Genau diese Fragen durchziehen auch das Album. Cindy interessieren sich jedoch weniger für eindeutige Antworten als für die Gefühle dazwischen: Sehnsucht, Unsicherheit, Erinnerungen und jene schwer greifbaren Momente, die sich jeder klaren Sprache entziehen. Die Songs fühlen sich dabei an wie kleine Momentaufnahmen aus dem Alltag: ein flüchtiger Gedanke, eine kurze Begegnung oder ein Gefühl, das plötzlich auftaucht und genauso schnell wieder verschwindet. Gerade das macht den Reiz von Another Country aus. Die Stücke verraten nie alles, sondern lassen genug Raum zum Weiterdenken.
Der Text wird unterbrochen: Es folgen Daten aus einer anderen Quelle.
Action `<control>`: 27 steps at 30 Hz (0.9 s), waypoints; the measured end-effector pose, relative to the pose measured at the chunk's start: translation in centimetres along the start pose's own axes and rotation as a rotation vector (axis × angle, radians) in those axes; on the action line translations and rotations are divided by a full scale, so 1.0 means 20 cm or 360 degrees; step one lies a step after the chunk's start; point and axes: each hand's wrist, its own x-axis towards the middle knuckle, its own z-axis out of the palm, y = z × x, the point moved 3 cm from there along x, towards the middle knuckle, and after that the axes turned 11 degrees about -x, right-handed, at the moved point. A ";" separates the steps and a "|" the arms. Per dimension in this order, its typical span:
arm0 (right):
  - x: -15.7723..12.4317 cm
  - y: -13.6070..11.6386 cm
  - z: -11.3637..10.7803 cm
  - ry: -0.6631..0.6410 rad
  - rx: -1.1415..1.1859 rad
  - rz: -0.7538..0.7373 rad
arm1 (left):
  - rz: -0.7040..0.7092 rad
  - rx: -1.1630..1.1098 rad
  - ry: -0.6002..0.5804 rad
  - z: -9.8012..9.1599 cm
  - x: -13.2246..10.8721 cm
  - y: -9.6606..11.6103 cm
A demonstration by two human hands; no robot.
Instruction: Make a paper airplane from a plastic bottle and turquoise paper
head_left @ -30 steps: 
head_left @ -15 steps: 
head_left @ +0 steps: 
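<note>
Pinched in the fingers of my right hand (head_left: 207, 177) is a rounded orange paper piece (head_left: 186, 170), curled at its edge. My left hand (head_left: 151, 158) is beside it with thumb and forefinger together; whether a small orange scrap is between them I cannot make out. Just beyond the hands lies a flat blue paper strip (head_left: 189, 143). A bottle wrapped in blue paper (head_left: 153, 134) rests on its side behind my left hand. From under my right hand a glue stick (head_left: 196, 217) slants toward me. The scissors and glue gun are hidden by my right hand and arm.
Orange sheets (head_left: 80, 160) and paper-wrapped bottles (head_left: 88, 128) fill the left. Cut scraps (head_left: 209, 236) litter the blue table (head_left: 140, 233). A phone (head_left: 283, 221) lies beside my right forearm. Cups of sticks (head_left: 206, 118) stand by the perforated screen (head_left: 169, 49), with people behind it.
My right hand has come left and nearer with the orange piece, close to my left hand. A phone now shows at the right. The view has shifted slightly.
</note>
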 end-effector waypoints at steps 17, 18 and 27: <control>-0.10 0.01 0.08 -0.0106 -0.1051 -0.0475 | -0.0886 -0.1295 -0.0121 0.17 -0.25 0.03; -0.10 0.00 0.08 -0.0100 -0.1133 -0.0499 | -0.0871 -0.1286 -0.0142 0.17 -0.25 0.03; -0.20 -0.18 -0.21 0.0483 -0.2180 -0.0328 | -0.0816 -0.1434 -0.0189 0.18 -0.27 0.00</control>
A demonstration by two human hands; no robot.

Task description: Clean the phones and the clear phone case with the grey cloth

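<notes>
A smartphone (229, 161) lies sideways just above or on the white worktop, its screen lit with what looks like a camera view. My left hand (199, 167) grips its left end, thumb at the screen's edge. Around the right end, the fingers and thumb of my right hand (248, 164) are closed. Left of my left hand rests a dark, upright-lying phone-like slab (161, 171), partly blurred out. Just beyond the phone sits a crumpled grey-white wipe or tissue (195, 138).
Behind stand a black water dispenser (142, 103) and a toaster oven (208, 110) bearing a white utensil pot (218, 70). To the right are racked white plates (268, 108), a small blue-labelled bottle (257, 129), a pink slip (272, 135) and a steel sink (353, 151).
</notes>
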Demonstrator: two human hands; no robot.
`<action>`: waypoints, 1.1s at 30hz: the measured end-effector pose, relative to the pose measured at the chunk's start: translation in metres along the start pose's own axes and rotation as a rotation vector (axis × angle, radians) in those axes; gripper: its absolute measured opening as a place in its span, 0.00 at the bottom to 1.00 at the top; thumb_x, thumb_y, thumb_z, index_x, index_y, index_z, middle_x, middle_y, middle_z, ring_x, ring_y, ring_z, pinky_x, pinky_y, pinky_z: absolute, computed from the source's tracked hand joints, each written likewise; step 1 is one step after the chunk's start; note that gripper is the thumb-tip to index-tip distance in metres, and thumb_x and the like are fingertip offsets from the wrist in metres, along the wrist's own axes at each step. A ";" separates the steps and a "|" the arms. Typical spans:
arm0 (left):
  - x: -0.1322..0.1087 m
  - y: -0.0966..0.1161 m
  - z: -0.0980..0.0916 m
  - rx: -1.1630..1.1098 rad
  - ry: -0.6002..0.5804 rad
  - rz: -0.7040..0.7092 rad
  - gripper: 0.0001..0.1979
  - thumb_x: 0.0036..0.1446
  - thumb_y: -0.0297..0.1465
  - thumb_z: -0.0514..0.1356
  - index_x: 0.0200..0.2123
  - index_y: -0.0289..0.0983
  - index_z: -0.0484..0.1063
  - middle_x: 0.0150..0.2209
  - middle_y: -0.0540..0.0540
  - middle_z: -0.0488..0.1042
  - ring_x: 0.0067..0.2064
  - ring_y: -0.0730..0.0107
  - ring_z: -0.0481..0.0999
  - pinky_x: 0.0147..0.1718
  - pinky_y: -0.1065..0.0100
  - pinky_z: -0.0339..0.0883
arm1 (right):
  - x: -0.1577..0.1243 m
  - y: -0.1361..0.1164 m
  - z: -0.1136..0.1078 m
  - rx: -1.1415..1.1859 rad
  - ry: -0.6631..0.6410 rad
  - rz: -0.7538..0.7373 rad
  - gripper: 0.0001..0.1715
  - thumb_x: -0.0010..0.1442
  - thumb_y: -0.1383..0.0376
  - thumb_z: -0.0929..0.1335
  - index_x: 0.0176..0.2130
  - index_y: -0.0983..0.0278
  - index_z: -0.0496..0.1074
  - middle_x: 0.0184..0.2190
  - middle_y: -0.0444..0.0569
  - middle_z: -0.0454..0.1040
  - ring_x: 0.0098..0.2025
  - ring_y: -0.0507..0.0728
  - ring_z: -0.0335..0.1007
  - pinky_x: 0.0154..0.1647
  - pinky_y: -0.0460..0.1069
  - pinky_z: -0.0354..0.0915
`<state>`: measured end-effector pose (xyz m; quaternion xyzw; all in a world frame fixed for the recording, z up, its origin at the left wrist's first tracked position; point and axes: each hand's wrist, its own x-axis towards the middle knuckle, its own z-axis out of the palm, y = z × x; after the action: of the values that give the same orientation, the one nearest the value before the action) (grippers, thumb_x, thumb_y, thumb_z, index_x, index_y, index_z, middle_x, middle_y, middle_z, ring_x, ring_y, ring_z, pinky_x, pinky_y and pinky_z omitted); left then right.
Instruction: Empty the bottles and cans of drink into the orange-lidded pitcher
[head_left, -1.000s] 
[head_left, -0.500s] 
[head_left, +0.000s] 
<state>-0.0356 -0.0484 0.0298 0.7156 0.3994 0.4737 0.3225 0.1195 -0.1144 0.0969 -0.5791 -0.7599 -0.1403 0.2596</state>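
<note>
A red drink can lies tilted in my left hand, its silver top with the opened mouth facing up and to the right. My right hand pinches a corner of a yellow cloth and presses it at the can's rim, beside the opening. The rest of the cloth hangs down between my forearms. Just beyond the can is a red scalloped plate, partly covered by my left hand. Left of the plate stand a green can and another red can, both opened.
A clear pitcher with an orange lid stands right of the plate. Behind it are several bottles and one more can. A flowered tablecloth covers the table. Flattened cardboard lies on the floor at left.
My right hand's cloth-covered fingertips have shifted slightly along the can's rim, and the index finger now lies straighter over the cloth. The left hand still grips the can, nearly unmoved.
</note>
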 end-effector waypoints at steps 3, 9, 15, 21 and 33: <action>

Musikalisch bewegt sich das Album zwischen Indie-Folk und Dream-Pop. Eine zentrale Rolle spielen dabei die Gitarrenriffs, die sich wie ein roter Faden durch die Platte ziehen und zu Cindys unverwechselbarer Soundsignatur werden. Auf »Procession« klingen sie ruhig und mitschwingend, fast so, als würden sie im Hintergrund vor sich hin treiben. »Daytime« dagegen wirkt deutlich belebter. Die Gitarren springen und tänzeln durch den Song und verleihen ihm eine unbeschwerte, glückliche Stimmung. Über allem liegt Karina Gills sanfte Stimme, die durch warme, leicht verträumte Klanglandschaften führt, in denen man sich gerne ein bisschen länger verliert.